- **YOUR TASK**
Take the data below and extract the lines from the one with "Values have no" to the one with "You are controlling", inclusive, exactly as written.

□ □ □ □

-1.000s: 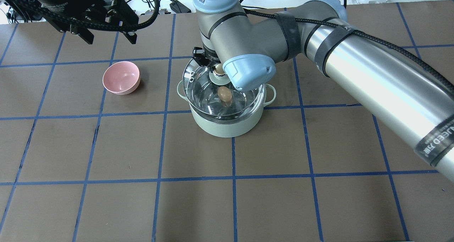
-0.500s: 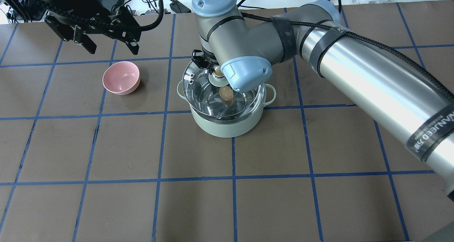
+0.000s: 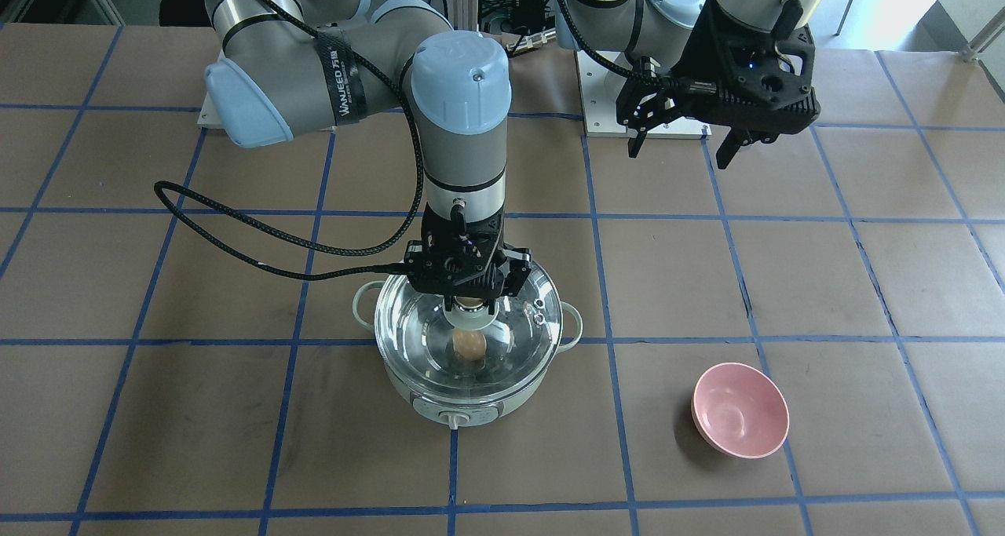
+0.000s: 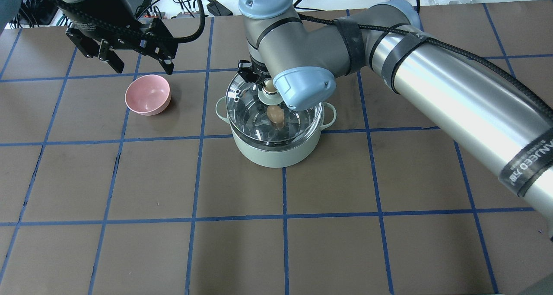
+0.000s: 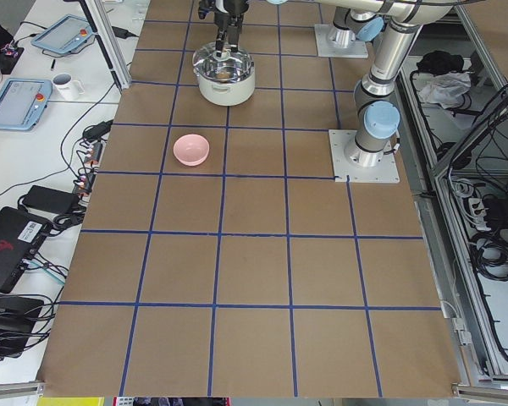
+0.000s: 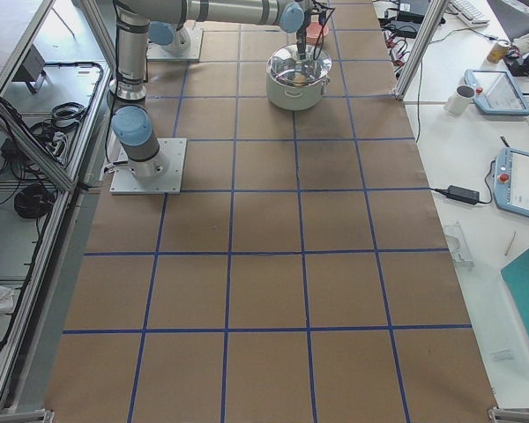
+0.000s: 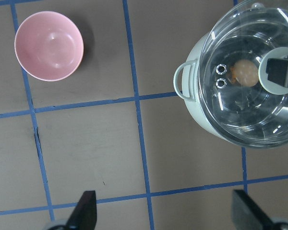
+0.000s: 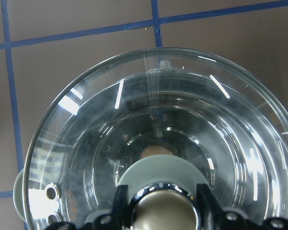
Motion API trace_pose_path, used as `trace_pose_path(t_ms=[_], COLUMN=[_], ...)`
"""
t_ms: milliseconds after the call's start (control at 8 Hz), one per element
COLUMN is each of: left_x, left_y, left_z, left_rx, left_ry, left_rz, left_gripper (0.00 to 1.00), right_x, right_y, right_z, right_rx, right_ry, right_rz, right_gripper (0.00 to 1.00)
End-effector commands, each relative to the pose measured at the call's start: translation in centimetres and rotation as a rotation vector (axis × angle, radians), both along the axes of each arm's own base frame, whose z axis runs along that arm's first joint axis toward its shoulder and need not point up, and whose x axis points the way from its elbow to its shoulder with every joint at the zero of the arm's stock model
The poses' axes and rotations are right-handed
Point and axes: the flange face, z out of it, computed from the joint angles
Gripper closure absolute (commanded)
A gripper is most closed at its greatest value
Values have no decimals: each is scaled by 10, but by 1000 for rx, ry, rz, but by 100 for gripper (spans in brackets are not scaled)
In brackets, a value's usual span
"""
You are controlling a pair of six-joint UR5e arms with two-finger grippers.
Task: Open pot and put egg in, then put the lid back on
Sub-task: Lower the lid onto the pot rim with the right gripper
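The mint-green pot (image 4: pixel 272 154) stands mid-table. The tan egg (image 4: pixel 274 113) lies inside it and shows through the glass in the front view (image 3: pixel 469 344) and the left wrist view (image 7: pixel 245 73). My right gripper (image 4: pixel 264 82) is shut on the beige knob (image 8: pixel 165 213) of the glass lid (image 4: pixel 246 109). It holds the lid low over the pot's rim, slightly off-centre. I cannot tell whether the lid rests on the rim. My left gripper (image 4: pixel 138 64) is open and empty, high above the table behind the pot's left side.
A pink bowl (image 4: pixel 147 94) sits empty left of the pot, just below my left gripper. The brown table has a blue tape grid (image 4: pixel 285 219). My right arm (image 4: pixel 432 83) spans the table's back right. Cables lie at the far edge.
My left gripper has moved right and closer to the pink bowl. My right gripper has shifted the lid slightly right, more over the pot. The egg has not moved.
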Motion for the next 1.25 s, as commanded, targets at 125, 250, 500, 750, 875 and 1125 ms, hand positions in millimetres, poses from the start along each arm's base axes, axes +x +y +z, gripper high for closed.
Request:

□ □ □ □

- **OUTPUT FOR THIS EXERCISE**
Values have no decimals: each is scaled by 10, but by 1000 for rx, ry, rz, but by 100 for gripper (spans in brackets are not scaled)
In brackets, a value's usual span
"""
You are controlling a pair of six-joint UR5e arms with two-finger grippers.

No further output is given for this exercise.